Moreover, Mezger’s boss, Ferdinand Piech, who was trained as an aeronautical engineer, wanted to keep the 917’s drag as low as possible, despite the fact that its horsepower, unlike that of the 907 and 908, made this unnecessary in its case. In fact the solution was simple: raise the rear portion of the short tail to form a downforce producing wedge. This curative measure had been demonstrated in July, 1969 when Jo Siffert had tested his new 917 Can-Am Spyder at Weissach.
Featuring a slightly raised, open rear tail, similar to the ones found on the McLarens and Lolas then competing in the North American championship, Siffert’s Spyder proved far easier to drive than the short tail coupes with their sloping rear decks. The problem for Mezger and his engineers was that Piech didn’t want to hear any of this.

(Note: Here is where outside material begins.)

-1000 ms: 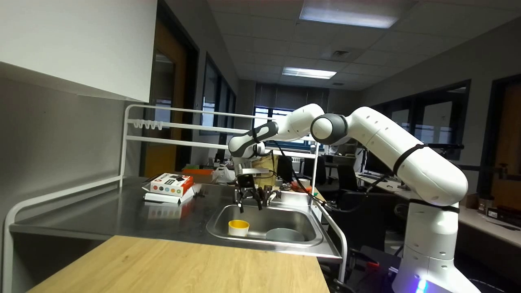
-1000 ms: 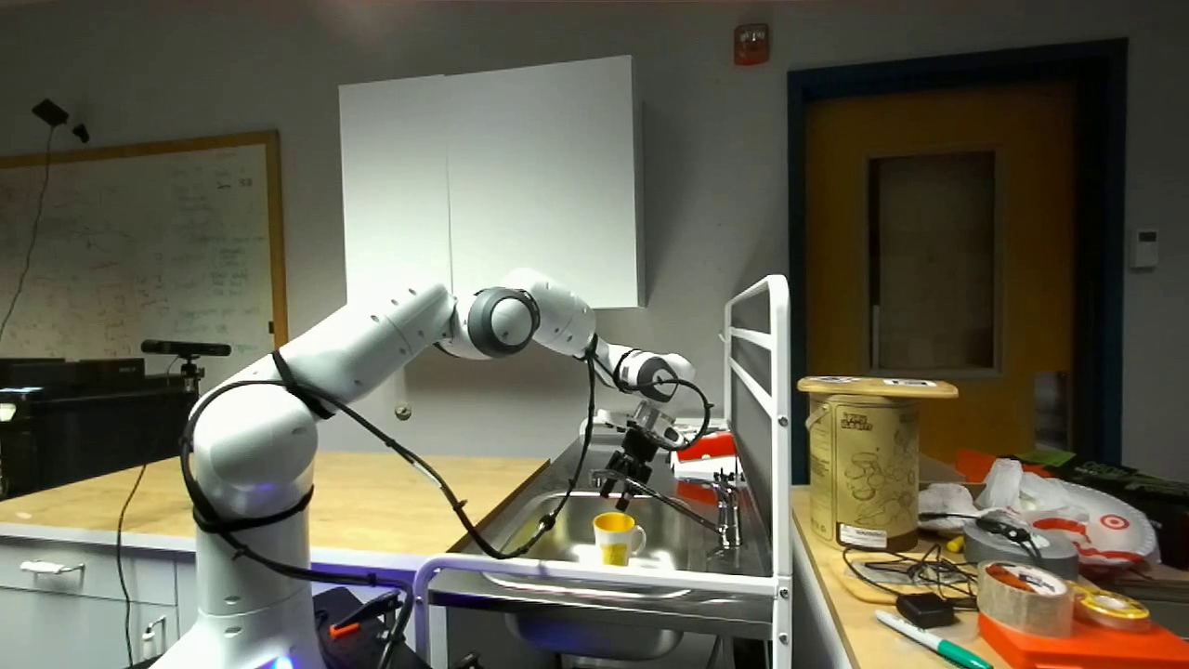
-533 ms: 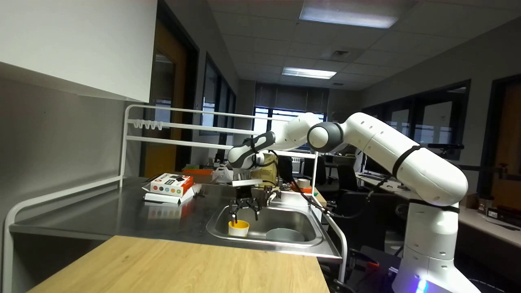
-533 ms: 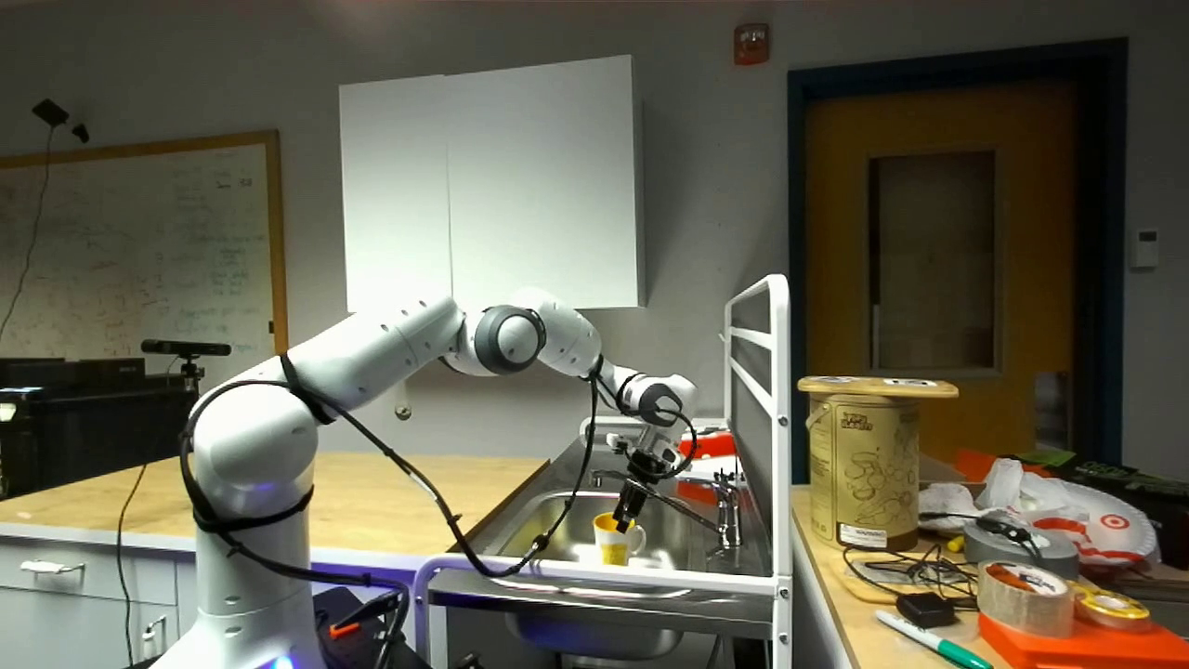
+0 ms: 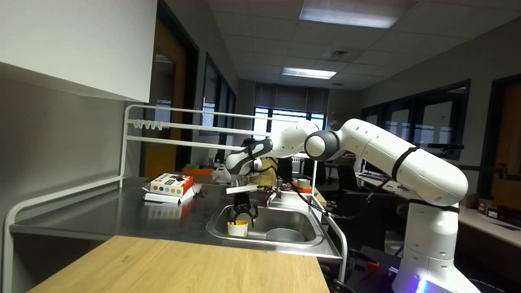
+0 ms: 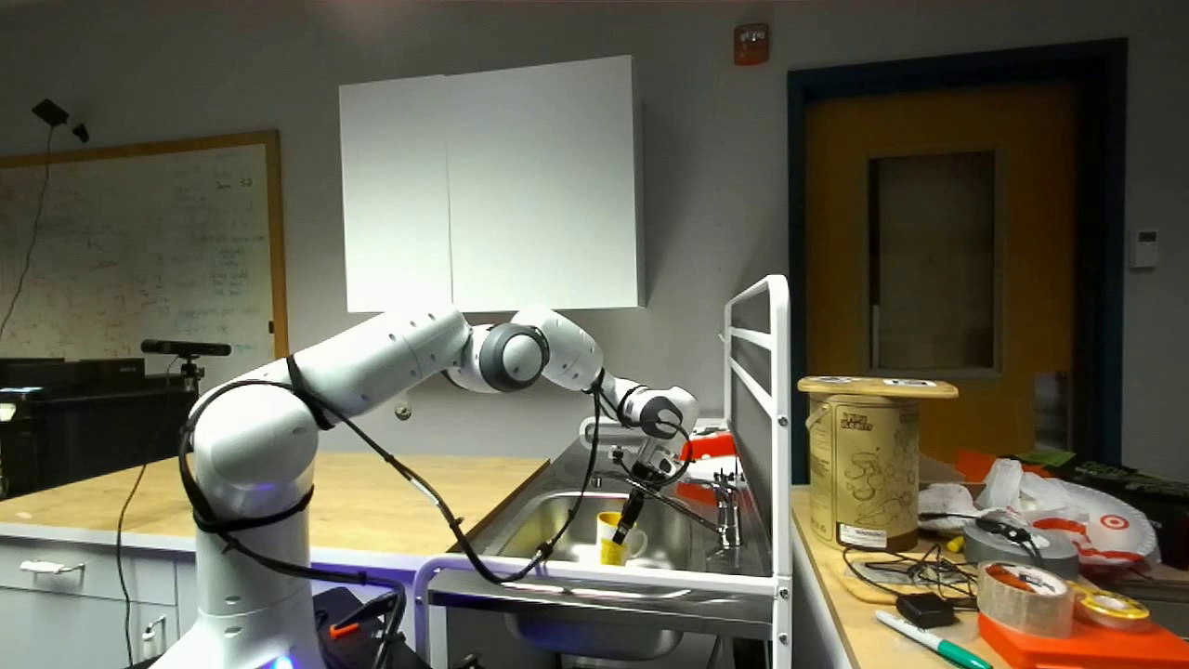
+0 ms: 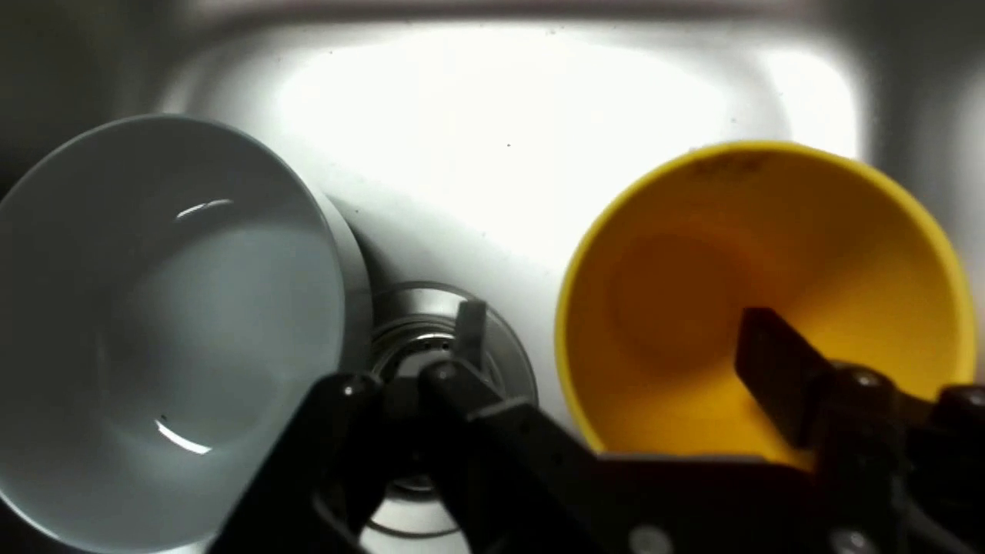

What the Porsche men needed was for someone else to “discover” the solution and act on it. That someone turned out to be John Horsman, the chief engineer of John Wyer’s Gulf team that was contracted to race the 917 for the factory in 1970 and ’71.
In October, 1969, Horsman and company were introduced to their new car at a test session at the Austrian Zeltwig circuit where, ironically, a 917 coupe had scored the 12 cylinder’s debut triumph the previous August. Led by Mezger’s deputies, Peter Falk and Helmut Flegl, the Porsche delegation arrived with its Can-Am spyder and a truck filled to the brim with all the materials needed to revise the tails of the two coupes Zuffenhausen had brought for the session.
Horsman, who claims he ignored the Spyder completely, discovered that while the noses of the coupes and their windscreens were covered in bugs, their tails were mint, carwash fresh, with no bugs at all on the surfaces. This led to the obvious conclusion that the tails and their spoilers were not in the air stream, and that the only way to correct the problem was to raise their profile.
When the Englishman approached Mess Falk and Flegl, they were only too happy to “accept” his conclusion, opening the doors of the truck to reveal all the materials he and his mechanics would need to transform the tails. The rest is history, the revised coupes whose lap times had been several seconds down to those of the Spyder, now becoming its equal.
The next day the Porsche camp received the brass from Zuffenhausen, who may not have liked the fact that the 917’s drag had been increased, but who accepted the fact that its road holding qualities had been considerably improved. The beast had been tamed, and in the process was to become the dominant car on the Makes tour for the next two years before the FIA banned it at the end of 1971 much to the detriment of sports car racing itself.
Born amidst politics, the 917 thus became a winner through deviousness and intrigue, not to mention the curiosity that has led mankind to improve its lot in life.